Task
An exact, complete copy of the entries is what is needed.
[Start of Attachment]
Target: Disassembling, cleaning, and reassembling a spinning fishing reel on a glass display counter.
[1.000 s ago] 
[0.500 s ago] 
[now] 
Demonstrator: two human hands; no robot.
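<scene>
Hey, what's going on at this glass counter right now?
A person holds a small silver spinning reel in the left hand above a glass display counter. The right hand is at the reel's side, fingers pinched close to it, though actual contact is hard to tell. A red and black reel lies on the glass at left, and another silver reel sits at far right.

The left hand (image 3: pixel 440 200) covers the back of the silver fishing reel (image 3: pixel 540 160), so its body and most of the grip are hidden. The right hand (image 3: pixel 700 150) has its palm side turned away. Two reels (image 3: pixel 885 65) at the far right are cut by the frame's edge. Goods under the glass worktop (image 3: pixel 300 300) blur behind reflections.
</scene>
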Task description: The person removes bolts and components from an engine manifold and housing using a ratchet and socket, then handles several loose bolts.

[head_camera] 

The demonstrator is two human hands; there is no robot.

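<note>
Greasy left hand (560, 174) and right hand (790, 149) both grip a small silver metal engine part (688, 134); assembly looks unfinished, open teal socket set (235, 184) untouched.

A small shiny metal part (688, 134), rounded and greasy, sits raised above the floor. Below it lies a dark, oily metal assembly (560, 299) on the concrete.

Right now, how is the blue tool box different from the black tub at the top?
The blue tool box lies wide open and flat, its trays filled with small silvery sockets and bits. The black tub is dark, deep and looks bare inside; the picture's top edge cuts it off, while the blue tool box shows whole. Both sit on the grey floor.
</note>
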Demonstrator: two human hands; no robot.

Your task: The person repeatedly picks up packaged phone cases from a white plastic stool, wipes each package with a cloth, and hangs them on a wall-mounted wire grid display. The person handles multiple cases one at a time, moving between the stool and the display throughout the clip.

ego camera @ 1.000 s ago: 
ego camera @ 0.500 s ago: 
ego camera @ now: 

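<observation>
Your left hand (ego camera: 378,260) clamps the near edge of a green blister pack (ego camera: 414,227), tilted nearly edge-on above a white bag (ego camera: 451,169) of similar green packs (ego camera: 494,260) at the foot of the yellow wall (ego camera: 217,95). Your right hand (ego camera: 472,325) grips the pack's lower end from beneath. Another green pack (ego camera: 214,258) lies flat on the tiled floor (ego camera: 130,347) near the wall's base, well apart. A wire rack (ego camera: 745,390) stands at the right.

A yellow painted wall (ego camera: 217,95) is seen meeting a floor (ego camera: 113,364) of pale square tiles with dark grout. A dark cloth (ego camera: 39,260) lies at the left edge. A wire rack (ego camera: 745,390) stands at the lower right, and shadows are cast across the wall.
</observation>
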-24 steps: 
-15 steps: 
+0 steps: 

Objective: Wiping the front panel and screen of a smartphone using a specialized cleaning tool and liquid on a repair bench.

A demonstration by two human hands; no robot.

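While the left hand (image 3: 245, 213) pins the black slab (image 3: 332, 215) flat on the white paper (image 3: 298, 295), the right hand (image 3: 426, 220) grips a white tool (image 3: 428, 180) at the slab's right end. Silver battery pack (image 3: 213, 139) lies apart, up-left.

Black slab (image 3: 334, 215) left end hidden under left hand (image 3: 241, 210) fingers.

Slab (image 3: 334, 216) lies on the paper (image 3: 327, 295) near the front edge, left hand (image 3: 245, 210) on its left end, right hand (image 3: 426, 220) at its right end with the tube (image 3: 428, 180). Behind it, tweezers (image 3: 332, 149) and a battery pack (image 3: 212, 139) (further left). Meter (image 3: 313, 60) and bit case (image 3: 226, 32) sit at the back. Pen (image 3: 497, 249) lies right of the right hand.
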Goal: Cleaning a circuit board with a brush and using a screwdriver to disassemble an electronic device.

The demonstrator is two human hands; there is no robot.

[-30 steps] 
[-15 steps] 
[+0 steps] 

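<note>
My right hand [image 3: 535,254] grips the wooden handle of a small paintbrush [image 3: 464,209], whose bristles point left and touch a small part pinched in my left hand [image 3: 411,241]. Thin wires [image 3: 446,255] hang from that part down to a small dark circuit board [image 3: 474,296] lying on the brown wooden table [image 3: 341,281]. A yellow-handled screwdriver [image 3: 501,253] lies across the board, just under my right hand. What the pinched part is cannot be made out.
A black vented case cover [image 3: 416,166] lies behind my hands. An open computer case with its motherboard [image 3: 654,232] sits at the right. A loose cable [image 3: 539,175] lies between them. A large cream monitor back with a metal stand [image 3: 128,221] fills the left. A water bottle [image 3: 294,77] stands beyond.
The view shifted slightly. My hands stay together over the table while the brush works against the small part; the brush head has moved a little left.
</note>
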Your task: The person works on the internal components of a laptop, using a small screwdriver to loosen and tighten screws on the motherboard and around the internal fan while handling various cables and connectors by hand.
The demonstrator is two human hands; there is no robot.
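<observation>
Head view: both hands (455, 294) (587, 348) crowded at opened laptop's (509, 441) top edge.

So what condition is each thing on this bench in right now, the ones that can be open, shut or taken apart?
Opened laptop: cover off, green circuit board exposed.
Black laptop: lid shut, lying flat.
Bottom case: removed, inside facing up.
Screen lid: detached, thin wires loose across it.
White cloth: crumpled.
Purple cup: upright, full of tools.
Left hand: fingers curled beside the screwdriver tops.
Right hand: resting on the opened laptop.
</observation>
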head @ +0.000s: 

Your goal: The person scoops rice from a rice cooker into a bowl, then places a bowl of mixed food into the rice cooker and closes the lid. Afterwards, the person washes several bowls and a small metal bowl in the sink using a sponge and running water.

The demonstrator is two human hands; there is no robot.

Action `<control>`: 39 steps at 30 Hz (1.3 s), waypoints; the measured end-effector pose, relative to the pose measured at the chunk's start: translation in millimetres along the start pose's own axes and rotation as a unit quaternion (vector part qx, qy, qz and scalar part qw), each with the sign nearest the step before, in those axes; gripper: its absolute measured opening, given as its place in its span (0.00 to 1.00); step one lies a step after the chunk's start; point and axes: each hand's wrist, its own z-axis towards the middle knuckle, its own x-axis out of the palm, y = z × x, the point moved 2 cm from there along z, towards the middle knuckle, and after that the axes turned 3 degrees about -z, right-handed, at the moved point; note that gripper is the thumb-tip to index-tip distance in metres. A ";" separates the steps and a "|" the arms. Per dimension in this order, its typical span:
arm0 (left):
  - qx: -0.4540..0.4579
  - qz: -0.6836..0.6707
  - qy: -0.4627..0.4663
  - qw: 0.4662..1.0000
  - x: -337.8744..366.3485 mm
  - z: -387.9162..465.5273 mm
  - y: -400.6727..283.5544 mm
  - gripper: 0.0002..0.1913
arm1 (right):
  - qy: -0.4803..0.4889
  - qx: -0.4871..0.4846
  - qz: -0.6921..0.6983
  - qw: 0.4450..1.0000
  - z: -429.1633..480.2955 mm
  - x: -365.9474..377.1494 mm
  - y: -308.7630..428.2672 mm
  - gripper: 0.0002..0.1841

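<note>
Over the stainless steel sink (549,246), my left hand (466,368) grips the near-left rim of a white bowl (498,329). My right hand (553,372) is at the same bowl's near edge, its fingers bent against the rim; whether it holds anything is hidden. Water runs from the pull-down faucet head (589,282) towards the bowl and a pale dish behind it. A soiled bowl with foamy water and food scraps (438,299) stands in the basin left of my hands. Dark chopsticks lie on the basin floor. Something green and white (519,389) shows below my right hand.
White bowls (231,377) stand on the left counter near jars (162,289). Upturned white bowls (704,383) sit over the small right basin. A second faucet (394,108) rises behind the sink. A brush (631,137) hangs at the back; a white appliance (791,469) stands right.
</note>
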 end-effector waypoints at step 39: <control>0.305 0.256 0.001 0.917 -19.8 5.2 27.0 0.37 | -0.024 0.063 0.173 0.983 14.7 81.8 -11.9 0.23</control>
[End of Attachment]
Your solution
Target: Disassembling, cleaning, and reassembling a spinning fishing reel on a glass display counter.
[1.000 s ago] 
[0.500 s ago] 
[now] 
Demonstrator: two human hands; no robot.
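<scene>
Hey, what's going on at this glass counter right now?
A person holds a small silver spinning reel in the left hand above a glass display counter. The right hand is at the reel's side, fingers pinched close to it, though actual contact is hard to tell. A red and black reel lies on the glass at left, and another silver reel sits at far right.

The left hand (image 3: pixel 440 200) covers the back of the silver fishing reel (image 3: pixel 540 160), so its body and most of the grip are hidden. The right hand (image 3: pixel 700 150) has its palm side turned away. Two reels (image 3: pixel 885 65) at the far right are cut by the frame's edge. Goods under the glass worktop (image 3: pixel 300 300) blur behind reflections.
</scene>
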Task description: The person removes bolts and components from an engine manifold and housing using a ratchet and socket, then handles several loose bolts.

[head_camera] 

The demonstrator is two human hands; there is no robot.

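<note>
Greasy left hand (560, 174) and right hand (790, 149) both grip a small silver metal engine part (688, 134); assembly looks unfinished, open teal socket set (235, 184) untouched.

A small shiny metal part (688, 134), rounded and greasy, sits raised above the floor. Below it lies a dark, oily metal assembly (560, 299) on the concrete.

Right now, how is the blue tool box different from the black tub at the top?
The blue tool box lies wide open and flat, its trays filled with small silvery sockets and bits. The black tub is dark, deep and looks bare inside; the picture's top edge cuts it off, while the blue tool box shows whole. Both sit on the grey floor.
</note>
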Demonstrator: two human hands; no robot.

Your task: The person repeatedly picks up packaged phone cases from a white plastic stool, wipes each package with a cloth, and hangs them on a wall-mounted wire grid display. The person handles multiple cases one at a time, moving between the stool and the display throughout the clip.

ego camera @ 1.000 s ago: 
ego camera @ 0.500 s ago: 
ego camera @ now: 

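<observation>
Your left hand (ego camera: 378,260) clamps the near edge of a green blister pack (ego camera: 414,227), tilted nearly edge-on above a white bag (ego camera: 451,169) of similar green packs (ego camera: 494,260) at the foot of the yellow wall (ego camera: 217,95). Your right hand (ego camera: 472,325) grips the pack's lower end from beneath. Another green pack (ego camera: 214,258) lies flat on the tiled floor (ego camera: 130,347) near the wall's base, well apart. A wire rack (ego camera: 745,390) stands at the right.

A yellow painted wall (ego camera: 217,95) is seen meeting a floor (ego camera: 113,364) of pale square tiles with dark grout. A dark cloth (ego camera: 39,260) lies at the left edge. A wire rack (ego camera: 745,390) stands at the lower right, and shadows are cast across the wall.
</observation>
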-24 steps: 
-15 steps: 
+0 steps: 

Objective: Wiping the front panel and screen of a smartphone using a specialized cleaning tool and liquid on a repair bench.

A demonstration by two human hands; no robot.

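While the left hand (image 3: 245, 213) pins the black slab (image 3: 332, 215) flat on the white paper (image 3: 298, 295), the right hand (image 3: 426, 220) grips a white tool (image 3: 428, 180) at the slab's right end. Silver battery pack (image 3: 213, 139) lies apart, up-left.

Black slab (image 3: 334, 215) left end hidden under left hand (image 3: 241, 210) fingers.

Slab (image 3: 334, 216) lies on the paper (image 3: 327, 295) near the front edge, left hand (image 3: 245, 210) on its left end, right hand (image 3: 426, 220) at its right end with the tube (image 3: 428, 180). Behind it, tweezers (image 3: 332, 149) and a battery pack (image 3: 212, 139) (further left). Meter (image 3: 313, 60) and bit case (image 3: 226, 32) sit at the back. Pen (image 3: 497, 249) lies right of the right hand.
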Goal: Cleaning a circuit board with a brush and using a screwdriver to disassemble an electronic device.

The demonstrator is two human hands; there is no robot.

[-30 steps] 
[-15 steps] 
[+0 steps] 

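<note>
My right hand [image 3: 535,254] grips the wooden handle of a small paintbrush [image 3: 464,209], whose bristles point left and touch a small part pinched in my left hand [image 3: 411,241]. Thin wires [image 3: 446,255] hang from that part down to a small dark circuit board [image 3: 474,296] lying on the brown wooden table [image 3: 341,281]. A yellow-handled screwdriver [image 3: 501,253] lies across the board, just under my right hand. What the pinched part is cannot be made out.
A black vented case cover [image 3: 416,166] lies behind my hands. An open computer case with its motherboard [image 3: 654,232] sits at the right. A loose cable [image 3: 539,175] lies between them. A large cream monitor back with a metal stand [image 3: 128,221] fills the left. A water bottle [image 3: 294,77] stands beyond.
The view shifted slightly. My hands stay together over the table while the brush works against the small part; the brush head has moved a little left.
</note>
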Your task: The person works on the internal components of a laptop, using a small screwdriver to loosen and tighten screws on the motherboard and around the internal fan while handling various cables and connectors by hand.
The demonstrator is two human hands; there is no robot.
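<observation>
Head view: both hands (455, 294) (587, 348) crowded at opened laptop's (509, 441) top edge.

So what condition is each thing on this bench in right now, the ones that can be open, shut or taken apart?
Opened laptop: cover off, green circuit board exposed.
Black laptop: lid shut, lying flat.
Bottom case: removed, inside facing up.
Screen lid: detached, thin wires loose across it.
White cloth: crumpled.
Purple cup: upright, full of tools.
Left hand: fingers curled beside the screwdriver tops.
Right hand: resting on the opened laptop.
</observation>
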head @ +0.000s: 

Your goal: The person scoops rice from a rice cooker into a bowl, then places a bowl of mixed food into the rice cooker and closes the lid. Afterwards, the person washes several bowls and a small metal bowl in the sink using a sponge and running water.

The demonstrator is two human hands; there is no robot.

Action `<control>`: 39 steps at 30 Hz (1.3 s), waypoints; the measured end-effector pose, relative to the pose measured at the chunk's start: translation in millimetres along the start pose's own axes and rotation as a unit quaternion (vector part qx, qy, qz and scalar part qw), each with the sign nearest the step before, in those axes; gripper: its absolute measured opening, given as its place in its span (0.00 to 1.00); step one lies a step after the chunk's start; point and axes: each hand's wrist, its own z-axis towards the middle knuckle, its own x-axis out of the palm, y = z × x, the point moved 2 cm from there along z, towards the middle knuckle, and after that the axes turned 3 degrees about -z, right-handed, at the moved point; note that gripper is the thumb-tip to index-tip distance in metres. A ";" separates the steps and a "|" the arms. Per dimension in this order, its typical span:
arm0 (left):
  - qx: -0.4540..0.4579
  - qz: -0.6836..0.6707
  - qy: -0.4627..0.4663
  - qw: 0.4662..1.0000
  - x: -337.8744..366.3485 mm
  - z: -387.9162..465.5273 mm
  - y: -400.6727..283.5544 mm
  - gripper: 0.0002..0.1913
arm1 (right):
  - qy: -0.4803..0.4889
  - qx: -0.4871..0.4846
  - qz: -0.6921..0.6983
  - qw: 0.4450..1.0000
  - z: -429.1633..480.2955 mm
  - x: -365.9474..377.1494 mm
  - y: -308.7630..428.2672 mm
  - gripper: 0.0002..0.1841

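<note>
Over the stainless steel sink (549,246), my left hand (466,368) grips the near-left rim of a white bowl (498,329). My right hand (553,372) is at the same bowl's near edge, its fingers bent against the rim; whether it holds anything is hidden. Water runs from the pull-down faucet head (589,282) towards the bowl and a pale dish behind it. A soiled bowl with foamy water and food scraps (438,299) stands in the basin left of my hands. Dark chopsticks lie on the basin floor. Something green and white (519,389) shows below my right hand.
White bowls (231,377) stand on the left counter near jars (162,289). Upturned white bowls (704,383) sit over the small right basin. A second faucet (394,108) rises behind the sink. A brush (631,137) hangs at the back; a white appliance (791,469) stands right.
</note>
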 end-effector waypoints at step 39: <control>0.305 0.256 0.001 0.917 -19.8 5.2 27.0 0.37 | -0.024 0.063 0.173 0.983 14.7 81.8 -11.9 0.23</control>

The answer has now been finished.